I
n Asheville, a mayor who votes “yes” on a development project often faces backlash. Mayor Esther Manheimer, first elected to City Council in 2009 and to the mayor’s office in 2013, has been repeatedly accused of favoring developers—a claim that circulates on social media and is amplified by snarky comments that ignore the council’s seven‑member decision‑making body. The question arises: does her background as a real‑estate attorney create a conflict that disqualifies her from serving?
Asheville operates under a council‑manager system. The six‑member City Council sets policy; the city manager implements it. The mayor, chosen on a separate ballot, presides over council meetings and serves as the ceremonial head but also votes on issues. When a conflict exists, the mayor can recuse herself. Manheimer has recused on a handful of occasions, a fact confirmed by City Attorney Brad Branham, who recalls only three or four instances in seven years. State law, specifically General Statute 160A‑75, requires elected officials to vote unless a clear conflict exists.

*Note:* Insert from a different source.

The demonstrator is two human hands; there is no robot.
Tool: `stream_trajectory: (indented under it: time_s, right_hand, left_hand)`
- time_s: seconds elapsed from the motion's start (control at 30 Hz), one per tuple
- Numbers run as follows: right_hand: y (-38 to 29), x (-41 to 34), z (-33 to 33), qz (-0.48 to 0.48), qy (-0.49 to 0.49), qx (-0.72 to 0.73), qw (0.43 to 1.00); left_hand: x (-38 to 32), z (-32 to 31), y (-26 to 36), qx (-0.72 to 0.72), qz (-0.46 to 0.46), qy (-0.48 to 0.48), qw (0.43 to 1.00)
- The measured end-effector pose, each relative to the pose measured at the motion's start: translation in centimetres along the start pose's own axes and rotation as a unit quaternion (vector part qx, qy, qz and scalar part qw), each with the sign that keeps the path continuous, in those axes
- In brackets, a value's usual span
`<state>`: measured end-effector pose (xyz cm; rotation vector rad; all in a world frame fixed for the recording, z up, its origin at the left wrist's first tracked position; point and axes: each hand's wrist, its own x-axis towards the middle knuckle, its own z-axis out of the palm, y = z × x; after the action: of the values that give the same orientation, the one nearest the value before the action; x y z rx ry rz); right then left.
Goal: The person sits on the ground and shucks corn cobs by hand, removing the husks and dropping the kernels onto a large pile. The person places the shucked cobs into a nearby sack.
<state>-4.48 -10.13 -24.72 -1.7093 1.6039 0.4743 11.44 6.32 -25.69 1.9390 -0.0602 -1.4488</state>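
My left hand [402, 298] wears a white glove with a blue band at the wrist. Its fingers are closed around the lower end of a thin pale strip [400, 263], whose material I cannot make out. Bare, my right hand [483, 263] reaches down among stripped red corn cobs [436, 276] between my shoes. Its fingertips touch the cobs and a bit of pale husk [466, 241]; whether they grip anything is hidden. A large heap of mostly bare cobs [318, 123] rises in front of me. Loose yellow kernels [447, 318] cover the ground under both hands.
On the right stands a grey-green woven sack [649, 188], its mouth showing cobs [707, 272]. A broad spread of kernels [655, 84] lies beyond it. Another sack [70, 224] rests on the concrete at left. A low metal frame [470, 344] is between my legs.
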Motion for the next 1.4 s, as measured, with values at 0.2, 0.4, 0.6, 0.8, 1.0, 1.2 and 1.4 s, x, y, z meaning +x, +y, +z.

Manheimer’s legal practice, based at Van Winkle Law Firm, covers title insurance, easement and boundary disputes, homeowners associations, and other real‑estate matters across western North Carolina. She notes that while a firm attorney may represent a developer, she herself recuses when necessary. The firm’s former attorney, who handled many development cases, left in 2023, reducing potential conflicts.
A recent conflict surfaced with a proposed 36‑unit development on Springside Road. The project required conditional zoning; neighbors opposed it due to traffic and safety concerns. The developer, Sage Communities, had a site photo submitted to the Planning Department. Some neighbors, led by Kendra Miller, sought a meeting with Mayor Manheimer before the council vote. Because Manheimer’s firm had ties to parties involved in title and development disputes, it was unclear whether she could vote. Miller, a nutritionist and concerned resident, expressed frustration at the late opportunity to meet. The mayor’s assistant was helpful, but the mayor’s dual roles left limited time.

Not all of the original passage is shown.